● DATA IN THIS EXERCISE:

--- START ---

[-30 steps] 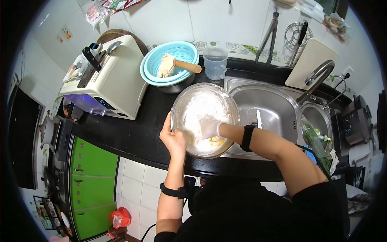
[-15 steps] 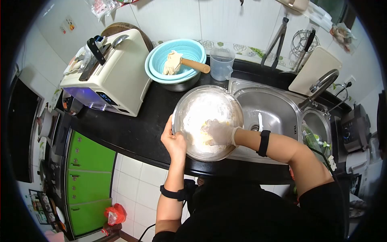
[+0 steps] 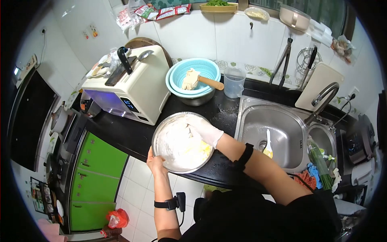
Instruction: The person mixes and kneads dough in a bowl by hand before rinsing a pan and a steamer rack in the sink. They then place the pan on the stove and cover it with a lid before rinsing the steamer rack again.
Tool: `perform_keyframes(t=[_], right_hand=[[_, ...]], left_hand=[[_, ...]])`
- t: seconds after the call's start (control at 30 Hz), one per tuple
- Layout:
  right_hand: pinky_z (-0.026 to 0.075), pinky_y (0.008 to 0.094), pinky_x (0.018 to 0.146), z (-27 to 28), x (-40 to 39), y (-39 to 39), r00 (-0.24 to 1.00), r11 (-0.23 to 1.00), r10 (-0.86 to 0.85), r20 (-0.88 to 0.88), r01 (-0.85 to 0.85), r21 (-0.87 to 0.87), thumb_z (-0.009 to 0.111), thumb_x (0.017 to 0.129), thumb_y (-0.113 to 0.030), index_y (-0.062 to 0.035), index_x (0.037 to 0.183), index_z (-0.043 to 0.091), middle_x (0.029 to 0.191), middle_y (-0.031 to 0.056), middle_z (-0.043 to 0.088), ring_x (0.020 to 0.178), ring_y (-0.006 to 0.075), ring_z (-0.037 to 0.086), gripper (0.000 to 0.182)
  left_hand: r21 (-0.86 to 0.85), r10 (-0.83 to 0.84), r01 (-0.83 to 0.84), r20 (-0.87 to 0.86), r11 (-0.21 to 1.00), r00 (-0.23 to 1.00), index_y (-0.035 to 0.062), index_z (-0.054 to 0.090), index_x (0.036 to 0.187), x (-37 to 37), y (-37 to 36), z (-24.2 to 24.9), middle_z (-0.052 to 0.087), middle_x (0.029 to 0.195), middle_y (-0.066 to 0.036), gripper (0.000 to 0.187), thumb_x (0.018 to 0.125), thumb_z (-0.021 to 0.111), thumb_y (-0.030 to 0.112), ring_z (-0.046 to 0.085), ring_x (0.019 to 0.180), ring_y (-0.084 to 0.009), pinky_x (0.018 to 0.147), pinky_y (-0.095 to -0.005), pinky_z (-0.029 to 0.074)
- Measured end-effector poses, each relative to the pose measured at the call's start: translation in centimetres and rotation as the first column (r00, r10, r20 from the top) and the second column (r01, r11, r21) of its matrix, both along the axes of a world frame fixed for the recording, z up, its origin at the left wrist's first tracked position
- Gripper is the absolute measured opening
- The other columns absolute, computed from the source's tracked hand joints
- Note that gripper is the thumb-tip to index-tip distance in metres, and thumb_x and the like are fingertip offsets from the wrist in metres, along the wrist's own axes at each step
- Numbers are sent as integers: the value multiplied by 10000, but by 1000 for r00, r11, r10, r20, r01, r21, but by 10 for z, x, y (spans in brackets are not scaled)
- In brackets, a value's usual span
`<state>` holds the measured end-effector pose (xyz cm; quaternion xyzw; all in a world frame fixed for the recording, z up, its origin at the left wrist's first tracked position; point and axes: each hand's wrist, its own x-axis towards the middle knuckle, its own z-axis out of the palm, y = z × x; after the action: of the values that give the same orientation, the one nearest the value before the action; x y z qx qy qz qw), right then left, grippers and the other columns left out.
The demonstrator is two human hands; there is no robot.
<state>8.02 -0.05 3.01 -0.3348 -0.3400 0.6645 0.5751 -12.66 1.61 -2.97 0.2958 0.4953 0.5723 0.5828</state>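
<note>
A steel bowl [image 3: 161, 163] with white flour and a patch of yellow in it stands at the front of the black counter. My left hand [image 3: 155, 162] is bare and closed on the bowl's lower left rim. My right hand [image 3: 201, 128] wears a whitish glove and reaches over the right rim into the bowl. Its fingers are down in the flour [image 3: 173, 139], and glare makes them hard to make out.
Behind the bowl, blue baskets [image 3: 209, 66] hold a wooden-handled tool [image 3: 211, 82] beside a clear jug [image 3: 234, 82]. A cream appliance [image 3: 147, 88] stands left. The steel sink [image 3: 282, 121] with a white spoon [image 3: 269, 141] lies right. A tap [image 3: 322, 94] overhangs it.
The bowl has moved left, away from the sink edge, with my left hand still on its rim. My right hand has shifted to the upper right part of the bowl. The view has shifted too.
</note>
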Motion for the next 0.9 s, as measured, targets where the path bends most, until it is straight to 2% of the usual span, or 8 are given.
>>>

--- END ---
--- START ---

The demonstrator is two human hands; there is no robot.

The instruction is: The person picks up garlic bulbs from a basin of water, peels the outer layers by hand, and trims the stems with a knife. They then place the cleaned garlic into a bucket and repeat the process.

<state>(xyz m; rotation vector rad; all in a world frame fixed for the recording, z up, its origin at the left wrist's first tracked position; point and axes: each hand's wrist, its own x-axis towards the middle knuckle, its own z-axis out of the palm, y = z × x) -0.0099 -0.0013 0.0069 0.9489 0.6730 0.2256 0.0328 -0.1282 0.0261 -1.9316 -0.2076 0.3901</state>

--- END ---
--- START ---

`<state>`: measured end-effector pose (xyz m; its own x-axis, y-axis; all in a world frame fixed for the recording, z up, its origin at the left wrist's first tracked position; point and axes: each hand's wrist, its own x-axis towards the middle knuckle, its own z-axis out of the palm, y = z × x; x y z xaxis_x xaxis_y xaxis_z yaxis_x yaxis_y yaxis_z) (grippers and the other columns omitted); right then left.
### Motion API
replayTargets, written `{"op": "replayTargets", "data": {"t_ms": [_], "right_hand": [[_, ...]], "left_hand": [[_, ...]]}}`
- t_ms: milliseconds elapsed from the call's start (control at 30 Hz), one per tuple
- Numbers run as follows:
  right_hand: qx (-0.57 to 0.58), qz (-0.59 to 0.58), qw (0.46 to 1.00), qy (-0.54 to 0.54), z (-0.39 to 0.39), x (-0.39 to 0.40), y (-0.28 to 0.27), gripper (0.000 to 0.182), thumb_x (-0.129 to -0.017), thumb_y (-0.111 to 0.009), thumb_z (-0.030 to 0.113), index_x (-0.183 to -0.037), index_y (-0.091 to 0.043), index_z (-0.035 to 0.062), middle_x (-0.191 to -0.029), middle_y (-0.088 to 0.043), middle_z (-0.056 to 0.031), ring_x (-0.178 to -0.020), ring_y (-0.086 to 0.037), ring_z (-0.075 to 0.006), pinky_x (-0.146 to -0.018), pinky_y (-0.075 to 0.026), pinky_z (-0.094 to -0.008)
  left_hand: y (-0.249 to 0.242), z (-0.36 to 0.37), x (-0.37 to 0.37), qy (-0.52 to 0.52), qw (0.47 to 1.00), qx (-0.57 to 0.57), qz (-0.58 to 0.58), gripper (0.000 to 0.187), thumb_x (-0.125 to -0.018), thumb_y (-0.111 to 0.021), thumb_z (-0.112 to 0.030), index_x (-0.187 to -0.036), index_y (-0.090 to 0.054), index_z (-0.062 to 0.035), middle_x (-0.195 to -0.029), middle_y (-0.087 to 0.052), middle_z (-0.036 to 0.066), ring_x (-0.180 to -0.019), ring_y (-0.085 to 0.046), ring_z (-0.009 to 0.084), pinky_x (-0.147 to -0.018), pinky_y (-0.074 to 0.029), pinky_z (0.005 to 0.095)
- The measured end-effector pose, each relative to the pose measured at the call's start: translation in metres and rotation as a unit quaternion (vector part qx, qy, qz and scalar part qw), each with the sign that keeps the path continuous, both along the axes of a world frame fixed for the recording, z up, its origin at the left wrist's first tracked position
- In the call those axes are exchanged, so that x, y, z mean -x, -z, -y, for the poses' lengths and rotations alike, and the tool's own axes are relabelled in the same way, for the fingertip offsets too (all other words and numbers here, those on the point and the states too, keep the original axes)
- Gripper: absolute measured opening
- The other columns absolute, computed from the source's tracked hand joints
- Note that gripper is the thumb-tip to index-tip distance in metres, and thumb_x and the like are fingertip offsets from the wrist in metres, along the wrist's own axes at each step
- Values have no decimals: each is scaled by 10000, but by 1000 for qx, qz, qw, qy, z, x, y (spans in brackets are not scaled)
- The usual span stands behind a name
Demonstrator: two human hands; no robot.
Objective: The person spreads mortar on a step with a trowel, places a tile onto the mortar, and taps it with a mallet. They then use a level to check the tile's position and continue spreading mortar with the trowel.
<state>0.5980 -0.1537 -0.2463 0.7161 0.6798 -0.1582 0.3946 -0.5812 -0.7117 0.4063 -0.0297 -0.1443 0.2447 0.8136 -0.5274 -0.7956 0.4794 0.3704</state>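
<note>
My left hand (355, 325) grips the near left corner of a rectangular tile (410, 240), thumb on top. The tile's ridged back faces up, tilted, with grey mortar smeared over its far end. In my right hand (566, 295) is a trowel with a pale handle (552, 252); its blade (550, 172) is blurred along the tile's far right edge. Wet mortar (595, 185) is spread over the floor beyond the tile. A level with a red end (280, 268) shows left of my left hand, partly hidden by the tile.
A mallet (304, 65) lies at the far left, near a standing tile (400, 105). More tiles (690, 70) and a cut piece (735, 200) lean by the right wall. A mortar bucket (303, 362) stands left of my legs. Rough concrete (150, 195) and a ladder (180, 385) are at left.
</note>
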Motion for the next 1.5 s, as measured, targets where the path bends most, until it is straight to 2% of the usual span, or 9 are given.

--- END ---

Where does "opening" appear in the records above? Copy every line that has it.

- Gripper is the absolute measured opening
- Gripper: absolute measured opening

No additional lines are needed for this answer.